Resolution of these questions involves factual determinations by the Commission, and its decision will not be overturned unless it is contrary to the manifest weight of the evidence. (Portec, Inc. v. Industrial Com. (1983), 95 Ill.2d 303, 310, 69 Ill.Dec. 378, 447 N.E.2d 813; Doyle v. Industrial Com. (1981), 86 Ill.2d 544, 551, 56 Ill.Dec. 677, 427 N.E.2d 1223; Williams v. Industrial Com. (1981), 85 Ill.2d 117, 122, 51 Ill.Dec. 685, 421 N.E.2d 193.) Although Dr. McKechnie testified that claimant's osteoporosis was more advanced than in most men of his age, he also stated that he thought it probable that attempting to carry the generator and the 25-pound sack of dog food caused claimant's fractures.

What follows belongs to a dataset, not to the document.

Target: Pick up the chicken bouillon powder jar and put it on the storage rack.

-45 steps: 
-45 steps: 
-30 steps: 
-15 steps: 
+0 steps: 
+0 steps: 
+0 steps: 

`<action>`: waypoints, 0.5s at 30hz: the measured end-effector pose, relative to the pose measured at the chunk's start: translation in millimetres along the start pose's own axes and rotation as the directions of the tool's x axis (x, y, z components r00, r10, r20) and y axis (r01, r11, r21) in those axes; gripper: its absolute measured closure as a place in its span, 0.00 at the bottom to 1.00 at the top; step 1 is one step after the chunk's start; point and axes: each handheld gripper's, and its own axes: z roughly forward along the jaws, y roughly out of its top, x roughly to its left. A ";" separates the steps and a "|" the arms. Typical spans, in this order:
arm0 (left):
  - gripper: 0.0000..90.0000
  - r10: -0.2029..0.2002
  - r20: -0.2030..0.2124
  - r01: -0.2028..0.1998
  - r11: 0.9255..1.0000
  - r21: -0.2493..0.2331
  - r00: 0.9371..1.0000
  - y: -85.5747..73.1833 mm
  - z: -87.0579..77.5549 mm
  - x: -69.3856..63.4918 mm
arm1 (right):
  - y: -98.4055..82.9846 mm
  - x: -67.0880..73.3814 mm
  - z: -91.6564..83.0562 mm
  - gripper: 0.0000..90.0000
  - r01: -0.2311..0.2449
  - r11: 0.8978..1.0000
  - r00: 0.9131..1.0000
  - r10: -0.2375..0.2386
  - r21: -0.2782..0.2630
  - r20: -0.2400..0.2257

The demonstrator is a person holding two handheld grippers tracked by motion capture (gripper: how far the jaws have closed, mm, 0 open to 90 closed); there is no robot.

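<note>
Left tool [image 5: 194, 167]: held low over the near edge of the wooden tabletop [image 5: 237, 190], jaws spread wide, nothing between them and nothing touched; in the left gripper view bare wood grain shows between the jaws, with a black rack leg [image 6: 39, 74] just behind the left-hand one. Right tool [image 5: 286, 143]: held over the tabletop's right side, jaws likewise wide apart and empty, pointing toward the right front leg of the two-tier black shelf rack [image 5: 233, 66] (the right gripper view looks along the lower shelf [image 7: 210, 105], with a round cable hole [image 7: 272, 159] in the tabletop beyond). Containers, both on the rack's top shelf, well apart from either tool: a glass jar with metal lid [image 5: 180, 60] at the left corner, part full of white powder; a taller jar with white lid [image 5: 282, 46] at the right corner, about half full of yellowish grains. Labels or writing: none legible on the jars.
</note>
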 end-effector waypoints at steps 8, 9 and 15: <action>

Furthermore, there was no indication in the medical evidence that claimant's condition had deteriorated to the point where any activity would present a risk of fracture. Obviously, lifting the generator and maneuvering the sack onto a cart were duties of claimant's employment, and it seems clear that the Commission's conclusion that claimant's injuries were employment related must remain undisturbed.